_TRY IT_
Retype, exactly as they appear below, the lines between the line holding "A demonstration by" and the line holding "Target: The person", both ends included.

_Entries taken from a collection_
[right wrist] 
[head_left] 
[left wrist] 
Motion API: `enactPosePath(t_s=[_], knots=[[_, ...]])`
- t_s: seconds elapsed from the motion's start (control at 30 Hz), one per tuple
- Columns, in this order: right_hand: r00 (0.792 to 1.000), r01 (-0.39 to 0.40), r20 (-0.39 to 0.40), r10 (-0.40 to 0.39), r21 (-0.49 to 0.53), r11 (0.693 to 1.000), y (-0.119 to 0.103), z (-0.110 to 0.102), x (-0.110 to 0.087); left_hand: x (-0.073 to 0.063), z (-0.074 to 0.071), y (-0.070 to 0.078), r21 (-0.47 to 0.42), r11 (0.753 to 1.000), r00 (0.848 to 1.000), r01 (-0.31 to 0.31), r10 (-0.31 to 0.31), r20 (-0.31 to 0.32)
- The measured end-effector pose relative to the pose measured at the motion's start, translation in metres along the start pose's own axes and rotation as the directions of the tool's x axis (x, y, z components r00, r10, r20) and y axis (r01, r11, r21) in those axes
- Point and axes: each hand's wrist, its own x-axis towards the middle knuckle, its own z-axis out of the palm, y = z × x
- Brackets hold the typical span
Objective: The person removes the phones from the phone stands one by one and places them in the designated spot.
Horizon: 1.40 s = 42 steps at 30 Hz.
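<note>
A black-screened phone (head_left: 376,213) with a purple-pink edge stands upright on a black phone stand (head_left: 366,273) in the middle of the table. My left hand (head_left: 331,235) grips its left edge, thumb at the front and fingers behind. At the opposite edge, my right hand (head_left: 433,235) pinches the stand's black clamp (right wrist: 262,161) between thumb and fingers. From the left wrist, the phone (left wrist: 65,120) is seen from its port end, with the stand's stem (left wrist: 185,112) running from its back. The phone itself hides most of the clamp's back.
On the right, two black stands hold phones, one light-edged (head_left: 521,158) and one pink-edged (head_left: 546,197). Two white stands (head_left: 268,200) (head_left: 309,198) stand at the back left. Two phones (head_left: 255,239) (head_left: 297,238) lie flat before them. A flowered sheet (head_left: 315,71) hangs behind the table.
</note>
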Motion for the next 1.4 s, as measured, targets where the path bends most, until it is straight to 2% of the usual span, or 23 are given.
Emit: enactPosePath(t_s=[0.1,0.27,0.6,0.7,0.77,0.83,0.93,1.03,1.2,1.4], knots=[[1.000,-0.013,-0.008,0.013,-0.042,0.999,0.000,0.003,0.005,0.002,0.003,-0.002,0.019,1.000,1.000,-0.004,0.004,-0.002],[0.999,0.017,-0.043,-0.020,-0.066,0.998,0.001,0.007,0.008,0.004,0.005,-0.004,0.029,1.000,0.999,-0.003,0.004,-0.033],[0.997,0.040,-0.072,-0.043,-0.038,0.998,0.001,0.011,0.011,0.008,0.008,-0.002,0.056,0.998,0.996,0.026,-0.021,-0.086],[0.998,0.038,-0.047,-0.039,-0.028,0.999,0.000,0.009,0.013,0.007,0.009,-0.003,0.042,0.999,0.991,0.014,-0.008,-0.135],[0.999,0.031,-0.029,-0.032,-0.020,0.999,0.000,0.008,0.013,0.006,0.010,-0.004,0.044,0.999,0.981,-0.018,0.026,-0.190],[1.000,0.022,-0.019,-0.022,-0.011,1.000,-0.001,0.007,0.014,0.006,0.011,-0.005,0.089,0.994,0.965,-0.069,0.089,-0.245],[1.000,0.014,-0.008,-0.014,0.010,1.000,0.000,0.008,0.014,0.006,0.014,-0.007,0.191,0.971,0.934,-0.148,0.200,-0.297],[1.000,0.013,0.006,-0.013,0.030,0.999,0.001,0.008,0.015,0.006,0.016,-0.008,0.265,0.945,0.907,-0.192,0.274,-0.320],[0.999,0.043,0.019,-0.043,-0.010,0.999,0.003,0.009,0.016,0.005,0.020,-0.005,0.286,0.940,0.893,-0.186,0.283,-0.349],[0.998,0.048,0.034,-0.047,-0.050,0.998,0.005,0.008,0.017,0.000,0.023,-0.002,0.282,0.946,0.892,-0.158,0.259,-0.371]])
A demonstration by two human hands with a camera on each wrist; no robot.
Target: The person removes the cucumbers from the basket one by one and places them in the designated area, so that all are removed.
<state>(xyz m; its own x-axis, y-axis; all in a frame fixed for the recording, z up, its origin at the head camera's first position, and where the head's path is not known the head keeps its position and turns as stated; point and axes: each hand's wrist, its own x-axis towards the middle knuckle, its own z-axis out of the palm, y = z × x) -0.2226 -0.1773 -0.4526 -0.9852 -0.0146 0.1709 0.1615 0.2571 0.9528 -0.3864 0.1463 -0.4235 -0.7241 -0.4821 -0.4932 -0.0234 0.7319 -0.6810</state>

_EXPECTED ANSWER_
A demonstration by two human hands with a camera on each wrist; no robot.
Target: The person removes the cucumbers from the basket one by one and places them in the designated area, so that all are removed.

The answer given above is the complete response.